Au cours des nombreuses séances où il soigne Trina, McTeague se sent violemment attiré par elle. Il ne pourra s’empêcher de l’embrasser alors qu’elle est sous anesthésie. Il l’avouera à Marcus qui, noblement, lui, laisse la place et lui fait même rencontrer la famille de Trina à Oakland.

McTeague fréquente maintenant officiellement Trina et ils ne tardent pas à se fiancer. Trina lui apprend qu’elle a gagné 5 000 dollars grâce au billet de loterie. Marcus se met alors à regretter amèrement son comportement chevaleresque. Trina et McTeague se marient.

Cruellement déçue par le mariage dont elle ignorait les réalités physiques, Trina développe une passion maladive pour l’argent. Elle compte et recompte son magot, nettoie inlassablement ses pièces d’or, refuse de l’argent de sa mère, fait même les poches de son mari. Des tics lui viennent, comme de se mettre un doigt dans la bouche. Quant à Marcus, il s’est querellé avec McTeague à propos des 5 000 dollars et lui a lancé un couteau qui lui a presque éraflé le visage. Mais Mc-Teague n’a pas de rancune. Quand Marcus, à la veille de partir s’installer dans un ranch, vient lui dire adieu, il lui serre franchement la main.

Peu après, on lui dénie le droit d’exercer sa profession de dentiste car il ne possède aucun diplôme.

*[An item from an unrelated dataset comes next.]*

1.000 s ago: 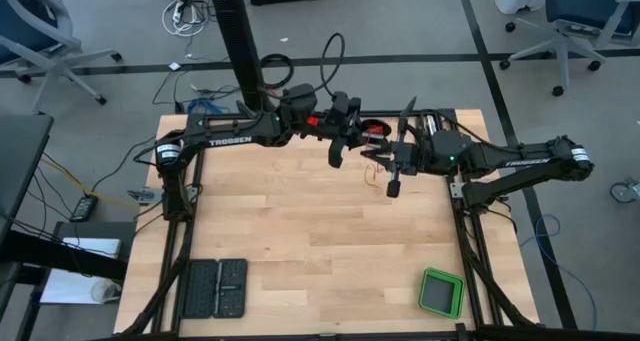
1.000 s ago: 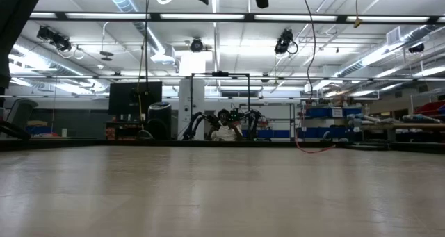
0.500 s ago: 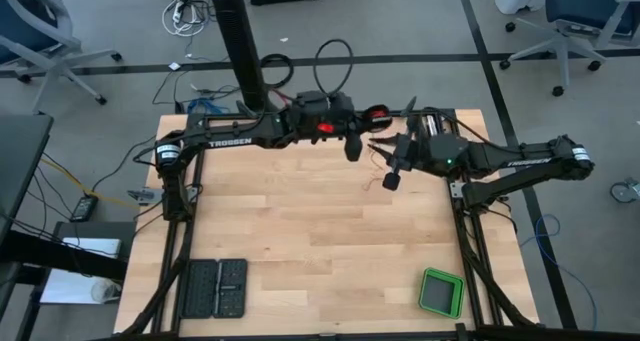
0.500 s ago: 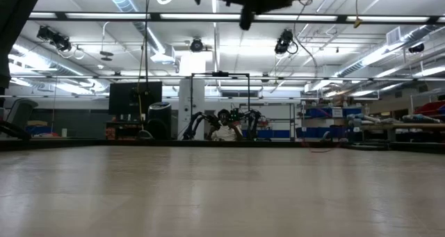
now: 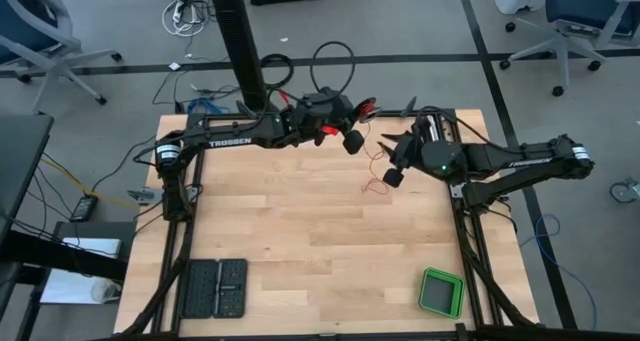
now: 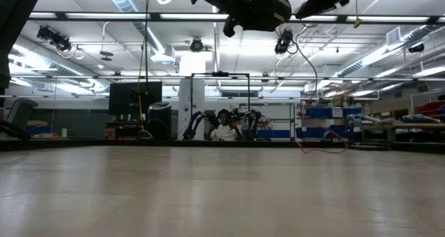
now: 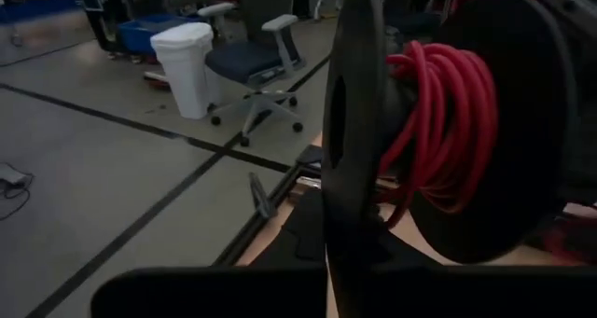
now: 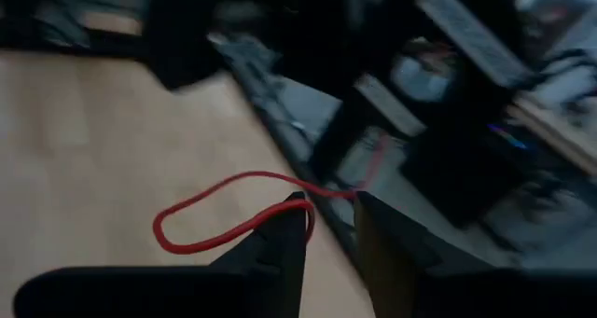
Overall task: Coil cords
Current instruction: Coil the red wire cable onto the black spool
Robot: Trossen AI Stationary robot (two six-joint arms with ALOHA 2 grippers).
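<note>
- Left gripper [image 5: 351, 141]: raised above the far-centre of the table [image 5: 300, 241], well clear of the surface. Fingers closed on a dark spool [image 7: 485, 122]; left wrist view shows the spool between the dark fingers, red-orange cord [image 7: 434, 122] wound on it in several turns.
- Spool flanges are black discs; the wound cord sits between them. High view shows red at the spool [image 5: 362, 106] near the table's far edge.
- Right gripper [image 5: 392, 171]: also over the far part of the table, just to the right of the left gripper, w/ a small gap between the two.
- Right fingers [image 8: 280, 239]: parted narrowly in right wrist view; a gap shows between the tips. Cord runs across just past the tips; can't tell whether it touches them, no firm grip seen.
- Loose cord: a slack loop [image 8: 224, 211] lies on the table below the right gripper; in high view a thin loop [image 5: 375, 184] near it. Low view shows a strand hanging from above down to a small loop [image 6: 327, 145] on the far tabletop.
- Other items: black tray [image 5: 215, 289] at near-left corner, green box [image 5: 441, 292] at near-right corner, both well apart from the cord and both grippers.
</note>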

Trina y voit la conséquence d’une dénonciation de Marcus. La chute du couple commence, mais Trina ne voudra jamais toucher à son or. McTeague cherche du travail. Sa femme lui refuse même l’argent pour prendre le bus et, le plus souvent, il se retrouve au café. Peu à peu, il se prend de dégoût pour Trina et décide de la quitter. Elle travaille comme femme de ménage. Un jour, il frappe à la porte de chez elle, affamé. Elle refuse de lui ouvrir. Il revient plus tard et, l’ayant tué, emporte le magot. Il disparaît dans l’Ouest, à la recherche de quelque mine d’or.

Marcus voit un avis de recherche le concernant et se lance à sa poursuite avec une patrouille. Mais celle-ci refuse de pénétrer dans la Vallée de la Mort où règne une chaleur torride. Marcus retrouve seul McTeague. Les deux hommes souffrent atrocement de la soif. McTeague frappe mortellement Marcus et se retrouve ensuite attaché à lui par des menottes. Il n’a plus qu’à attendre la mort à côté d’un cadavre et de son tas d’or.

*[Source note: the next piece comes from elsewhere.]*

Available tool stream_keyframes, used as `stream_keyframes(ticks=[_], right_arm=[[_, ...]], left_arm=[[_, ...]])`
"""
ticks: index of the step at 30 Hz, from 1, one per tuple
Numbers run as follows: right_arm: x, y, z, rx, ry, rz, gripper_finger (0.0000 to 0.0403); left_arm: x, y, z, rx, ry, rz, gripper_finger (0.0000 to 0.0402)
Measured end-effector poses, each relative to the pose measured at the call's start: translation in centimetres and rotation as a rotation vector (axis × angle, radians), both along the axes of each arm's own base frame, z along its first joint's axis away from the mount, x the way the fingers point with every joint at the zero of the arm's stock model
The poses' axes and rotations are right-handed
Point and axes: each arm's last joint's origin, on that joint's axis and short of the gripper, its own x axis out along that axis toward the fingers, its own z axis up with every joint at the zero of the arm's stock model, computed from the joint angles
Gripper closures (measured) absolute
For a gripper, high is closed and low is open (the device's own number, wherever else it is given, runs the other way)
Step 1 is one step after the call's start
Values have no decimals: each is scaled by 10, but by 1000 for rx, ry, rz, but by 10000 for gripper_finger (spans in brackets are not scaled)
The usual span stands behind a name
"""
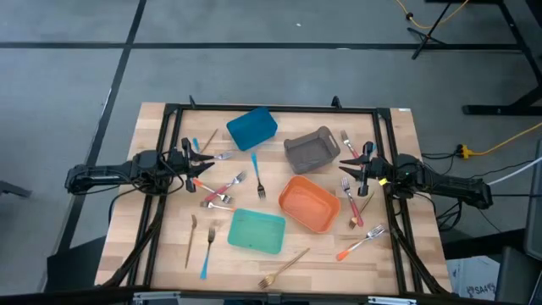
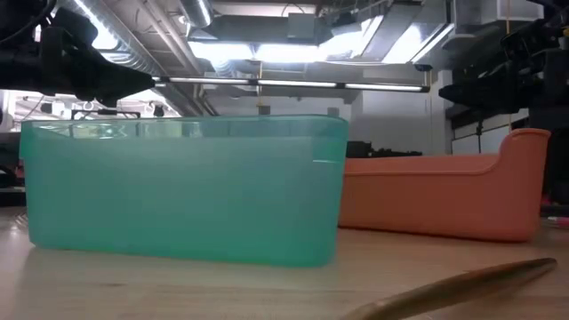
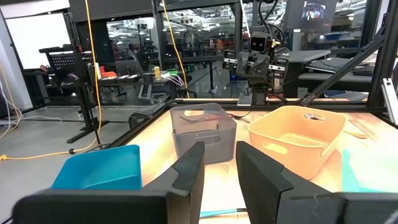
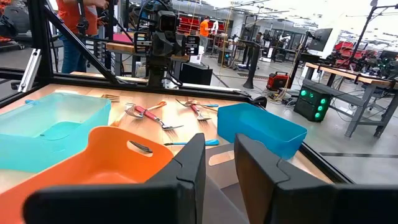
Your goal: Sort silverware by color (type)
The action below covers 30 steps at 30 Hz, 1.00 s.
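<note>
The wooden surface (image 1: 169, 263) carries four bins with silverware (image 1: 222, 193) scattered around them. The left gripper (image 1: 206, 163), jaws narrowly parted and empty, hovers just beside the pink-handled forks, which lie slantwise. The right gripper (image 1: 345, 163), equally empty, waits opposite.

Four bins (image 1: 296, 182) mid-table; silverware (image 1: 216, 193) scattered around them.

No text or label can be read.
</note>
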Motion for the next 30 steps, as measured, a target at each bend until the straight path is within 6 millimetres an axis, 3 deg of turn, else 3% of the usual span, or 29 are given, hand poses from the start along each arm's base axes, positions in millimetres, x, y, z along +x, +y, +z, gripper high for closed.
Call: stream_keyframes(ticks=[30], right_arm=[[0,0,1,-2,-13,-16,327]], left_arm=[[0,0,0,0,1,0,316]])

Un des grands films naturalistes de l'histoire du cinéma où sont à l'œuvre les pulsions sexuelles, alimentaires et même la pulsion d'or.

C'est le seul film de Stroheim dont les héros soient à ce point primitifs, presque des primates, en opposition flagrante avec ceux qui évoluent dans ses histoires de princes et d'aristocrates décavés qu'il affectionnait tant. Les personnages des Rapaces sont victimes d'une triple fatalité qu'on peut dire tour à tour héréditaire, sociale et existentielle. Les passions qui les dévorent (avarice chez Trina, faiblesse de caractère, alcoolisme chez McTeague) ont certainement une part héréditaire mais difficile à déceler, étant donné notamment la disparition des séquences consacrées au père de McTeague.

La fatalité sociale est évidente, mais elle cède le pas devant cette fatalité spécifique à l'univers de Stroheim et qui veut que tous les êtres qu'il décrit aillent jusqu'au bout de la décomposition et de la déchéance. Cette fatalité revêt chez d'ailleurs chez lui un caractère arbitraire, subjectif, poétique qui traduit son incapacité à se tenir à distance des personnages qu'il a créés ou à les dépeindre avec un quelconque détachement. En cela il s'oppose radicalement à un Lang ou à un Mizoguchi.

Comme toujours chez Stroheim, la part la plus originale de son naturalisme se situe au niveau sexuel. C'est le déséquilibre sexuel du couple Trina-McTeague qui entraîne sa chute, dont la trahison de Marcus n'est qu'un agent extérieur.

Pour tous les historiens, Les rapaces est aussi le plus grand chef d'œuvre mutilé de l'histoire du cinéma. Son métrage passa, au fil des édulcorations successives de 9 heures à 2h30 (ou 1h40 à 24 images/seconde).

Le tournage des Rapaces dura neuf mois et coûta 470 000 dollars. Stroheim exigea que tous les épisodes soient tournés en extérieurs réels sur les lieux mêmes de l'action (San Francisco, Vallée de la mort, etc.) Une seule scène, le rêve du ferrailleur Zerkow trouvant de la vaisselle d'or dans un cimetière, fut tournée en studio. Il ne subsiste dans la version connue, qu'un plan symbolique et énigmatique de mains tripotant la dite vaisselle.